Beach House – Bloom (Sub-Pop)

Desde que hace unas semanas tuve oportunidad de oír por primera vez Bloom hasta que escribo esto, creo que no he sido capaz de no escucharlo, al menos en parte, cada uno de estos días (con lo que ello supondrá para mi en cuanto a eso que llamamos “recuerdos” o “memoria”). Es por eso que, aunque si bien no sea lo correcto al tratarse de un disco esperadísimo, me es imposible enfocar esta reseña desde un punto de vista que no sea el totalmente personal.

Para los que considerábamos Devotion (2008) y Beach House (2006) álbumes solamente interesantes dentro de cierto revisionismo del dream-pop, encontrarnos en 2010 con que Teen Dream era disco del año en muchas listas especializadas, así como en nuestro universo particular fue, más que una sorpresa, una tremenda alegría.

Y es precisamente la sombra de Teen Dream -y la de sus magníficos conciertos de presentación- la que pone el listón tal alto a este nuevo artefacto. Pero parece claro que cuando un grupo o artista está en estado de gracia, poco hay que temer.
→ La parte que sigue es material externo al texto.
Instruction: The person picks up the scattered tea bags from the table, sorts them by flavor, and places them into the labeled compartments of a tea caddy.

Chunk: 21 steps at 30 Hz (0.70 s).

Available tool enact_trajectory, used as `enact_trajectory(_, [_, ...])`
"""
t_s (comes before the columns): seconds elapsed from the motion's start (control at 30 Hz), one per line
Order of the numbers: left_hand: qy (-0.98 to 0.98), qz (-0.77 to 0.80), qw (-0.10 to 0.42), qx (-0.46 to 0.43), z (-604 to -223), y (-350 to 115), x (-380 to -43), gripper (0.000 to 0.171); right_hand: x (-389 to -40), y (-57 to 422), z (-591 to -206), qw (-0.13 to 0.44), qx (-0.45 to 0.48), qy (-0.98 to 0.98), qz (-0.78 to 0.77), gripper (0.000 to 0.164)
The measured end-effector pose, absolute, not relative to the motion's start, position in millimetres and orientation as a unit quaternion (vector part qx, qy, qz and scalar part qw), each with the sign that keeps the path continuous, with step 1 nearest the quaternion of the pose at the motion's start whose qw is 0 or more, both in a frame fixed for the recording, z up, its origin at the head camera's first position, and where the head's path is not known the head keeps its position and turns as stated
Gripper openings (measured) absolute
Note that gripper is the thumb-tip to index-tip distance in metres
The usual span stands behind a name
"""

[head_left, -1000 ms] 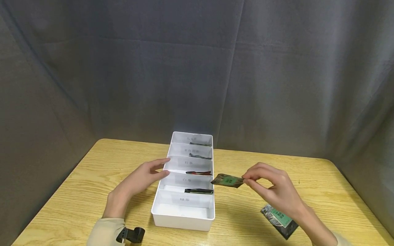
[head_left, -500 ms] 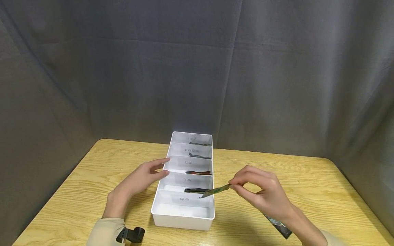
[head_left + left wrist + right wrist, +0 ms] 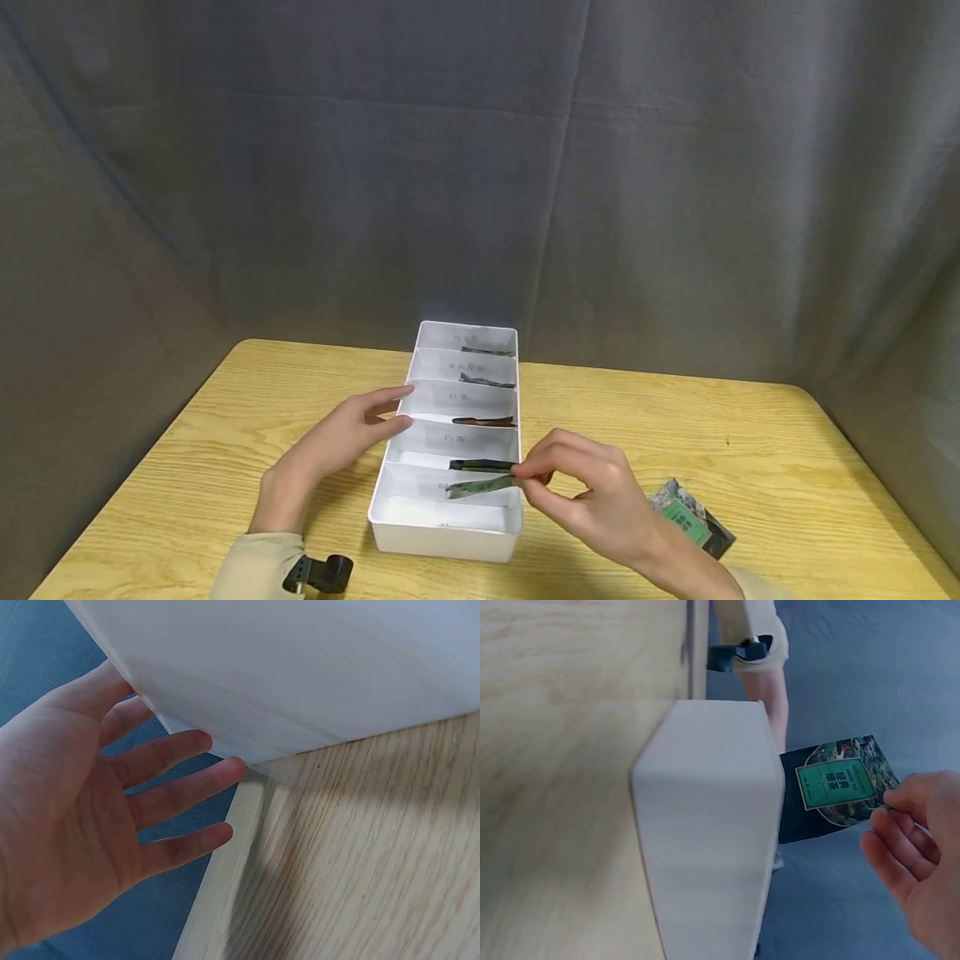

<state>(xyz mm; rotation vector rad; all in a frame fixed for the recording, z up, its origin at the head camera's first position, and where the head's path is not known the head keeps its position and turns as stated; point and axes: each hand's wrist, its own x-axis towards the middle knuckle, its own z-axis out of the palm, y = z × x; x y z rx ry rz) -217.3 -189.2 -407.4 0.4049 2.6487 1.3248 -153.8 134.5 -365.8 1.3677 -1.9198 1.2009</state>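
My right hand (image 3: 592, 492) pinches a tea sachet (image 3: 480, 486) by one edge between thumb and fingertips. The sachet is dark with a green label, clear in the right wrist view (image 3: 836, 784). It hangs tilted over the front compartment of a long white divided box (image 3: 442, 540), its lower part level with that compartment's back divider. My left hand (image 3: 341, 437) rests at the box's left rim, thumb and index fingertip at the edge. In the left wrist view its other fingers (image 3: 187, 784) extend loosely along the outer wall.
Behind, the compartments each hold an upright sachet at the right: black (image 3: 483, 465), red (image 3: 483, 422), grey (image 3: 487, 381) and dark green (image 3: 487, 351). Another green-labelled tea sachet (image 3: 690, 521) lies on the wooden table (image 3: 637, 417) to the right. A grey curtain (image 3: 480, 167) hangs behind.
My right hand has moved left and down, bringing the sachet from right of the box to over the front compartment and turning it more upright. The left hand and box have stayed put.
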Motion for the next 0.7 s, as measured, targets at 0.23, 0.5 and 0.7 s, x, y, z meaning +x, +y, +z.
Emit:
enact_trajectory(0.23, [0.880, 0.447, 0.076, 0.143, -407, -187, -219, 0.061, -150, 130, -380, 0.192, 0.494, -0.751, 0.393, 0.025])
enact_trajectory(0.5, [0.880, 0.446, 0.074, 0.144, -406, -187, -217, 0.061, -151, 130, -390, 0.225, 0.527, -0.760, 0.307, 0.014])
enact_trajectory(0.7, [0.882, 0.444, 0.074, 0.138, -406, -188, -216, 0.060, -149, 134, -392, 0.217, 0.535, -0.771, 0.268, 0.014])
Alex Scally y Victoria Legrand han creado su Violator particular, su Disintegration, su Heaven or Las Vegas (la referencia a Cocteau Twins obviamente no es gratuita), ese disco de madurez que supera cotas que parecían imposibles de alcanzar.
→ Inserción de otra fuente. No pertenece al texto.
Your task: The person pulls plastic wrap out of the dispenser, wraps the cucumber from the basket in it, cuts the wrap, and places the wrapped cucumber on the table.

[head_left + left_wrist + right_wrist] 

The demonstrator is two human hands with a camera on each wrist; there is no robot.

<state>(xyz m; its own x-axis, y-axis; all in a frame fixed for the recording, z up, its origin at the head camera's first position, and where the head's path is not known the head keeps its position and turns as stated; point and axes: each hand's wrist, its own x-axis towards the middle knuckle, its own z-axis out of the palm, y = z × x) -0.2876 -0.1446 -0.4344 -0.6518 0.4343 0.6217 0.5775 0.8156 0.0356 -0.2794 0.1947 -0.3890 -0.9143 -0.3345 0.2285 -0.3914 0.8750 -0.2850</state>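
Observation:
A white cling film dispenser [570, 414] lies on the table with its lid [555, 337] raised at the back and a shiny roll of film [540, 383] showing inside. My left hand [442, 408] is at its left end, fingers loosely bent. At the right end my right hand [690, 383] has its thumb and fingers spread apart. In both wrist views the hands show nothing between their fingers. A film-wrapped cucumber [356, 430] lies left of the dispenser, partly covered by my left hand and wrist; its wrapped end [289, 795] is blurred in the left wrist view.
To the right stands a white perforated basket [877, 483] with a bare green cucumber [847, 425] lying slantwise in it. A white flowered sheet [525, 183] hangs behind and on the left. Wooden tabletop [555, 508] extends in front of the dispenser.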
En este sentido parece que la banda, totalmente segura de que ha conseguido superarse, no tiene pudor en seguir sus postulados sonoros de siempre (dando eso sí algo más de protagonismo a los teclados) e incluso la distribución de canciones parece recordar a la de su aclamado predecesor. Así, con cada nueva canción, el dúo de Baltimore parece retar a todas esas voces que se iban a lanzar a desollar el nuevo disco argumentando que no era tan inspirado como el anterior.

De este modo, un single ya de por sí arrebatador como era “Norway”, queda en mantillas ante la magia indescriptible de “Myth”, la canción que hace un par de meses nos ponía sobre aviso de que algo grande se acercaba. Si la frágil belleza y nostalgia que desprendían “Silver Soul”, “Used to be” o “Walk in the Park” parecían insuperables, la banda nos propone ahora “Lazuli”, “Other People” o “The Hours” y si hace dos años derramábamos lágrimas de emoción y admiración con “10 Mile Stereo” y “Take Care”, ahora estas lágrimas son más sinceras aún con “Wishes”, “On the Sea” e “Irene”, el desgarrador trío final de este nuevo álbum.  Para el que siga considerando un empate técnico, la monumental “Troublemaker” queda como testimonio, a mitad de disco, de que Beach House ha conseguido superarse.

Y es que para un servidor aquí está el grupo del momento, el grupo de lo que va década. Para todos aquellos que echen de menos la melancolía de Cocteau Twins o la épica y nostalgia bien entendida de los últimos Chameleons, este es su disco. Para quienes no conozcan a los grupos nombrados… este también es su disco.